Light of Day

by Jain



Category: The Magnus Archives (Podcast)
Genre: Developing Relationship, Fluff, M/M, Morning After, POV Third Person, Past Tense, Trick or Treat Exchange, Trick or Treat: Treat
Language: English
Status: Completed
Published: 2018-10-31
Updated: 2018-10-31
Packaged: 2019-07-27 19:25:18
Rating: General Audiences
Warnings: No Archive Warnings Apply
Chapters: 1
Words: 2,502
Publisher: archiveofourown.org
Story URL: https://archiveofourown.org/works/16225718
Author URL: https://archiveofourown.org/users/Jain/pseuds/Jain
Summary: A peaceful morning interlude, sometime in the lull between apocalypses.





	Light of Day

**Author's Note:**

  * For [Shoulder_Devil](https://archiveofourown.org/users/Shoulder_Devil/gifts).

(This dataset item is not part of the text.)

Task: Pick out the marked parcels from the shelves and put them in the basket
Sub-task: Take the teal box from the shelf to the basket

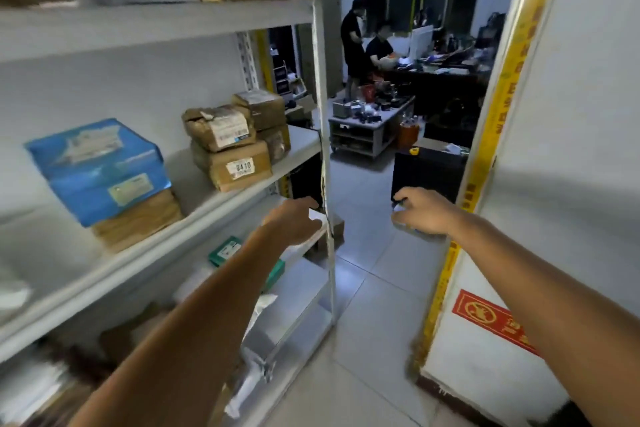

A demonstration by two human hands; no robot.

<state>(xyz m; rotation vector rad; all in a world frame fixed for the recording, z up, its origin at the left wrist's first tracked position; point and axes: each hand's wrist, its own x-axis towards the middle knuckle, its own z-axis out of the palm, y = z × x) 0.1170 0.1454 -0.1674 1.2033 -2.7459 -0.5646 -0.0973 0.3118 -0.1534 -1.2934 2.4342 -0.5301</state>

"We're _what?"_ Jon asked, staring blearily at Martin.

"Going running. Come on, out of bed." Martin's voice was as aggressively cheerful as it usually was. Jon had gotten used to it at work, but he hadn't quite expected it at--he glanced at his watch and suppressed a groan--half six on a Saturday morning. It was difficult to tell with the blinds drawn, but he thought the sun wasn't even up yet.

"But _why_ are we running?"

"It's my running day. Well, actually I like to run three times a week, but Saturday's one of my regular days."

"You didn't say anything about this last night," Jon said suspiciously.

Martin went a bit pink. "To be honest, I wasn't entirely expecting you to still be here when I woke up this morning. But here you are, and it's Saturday, so we're going running. Or we can walk briskly instead if you can't run," he added, painfully sincere.

"Of course I can run," Jon said with some acerbity. "I've done it frequently enough when monsters were chasing me."

"That's good!" Martin said in an encouraging tone. "I mean, not the monsters, obviously. But the running from them. That's actually why I started this routine. You've got to stay fit if you want to avoid being eaten."

"I've done all right so far," Jon said, determinedly ignoring all of the times that that...hadn't quite been true.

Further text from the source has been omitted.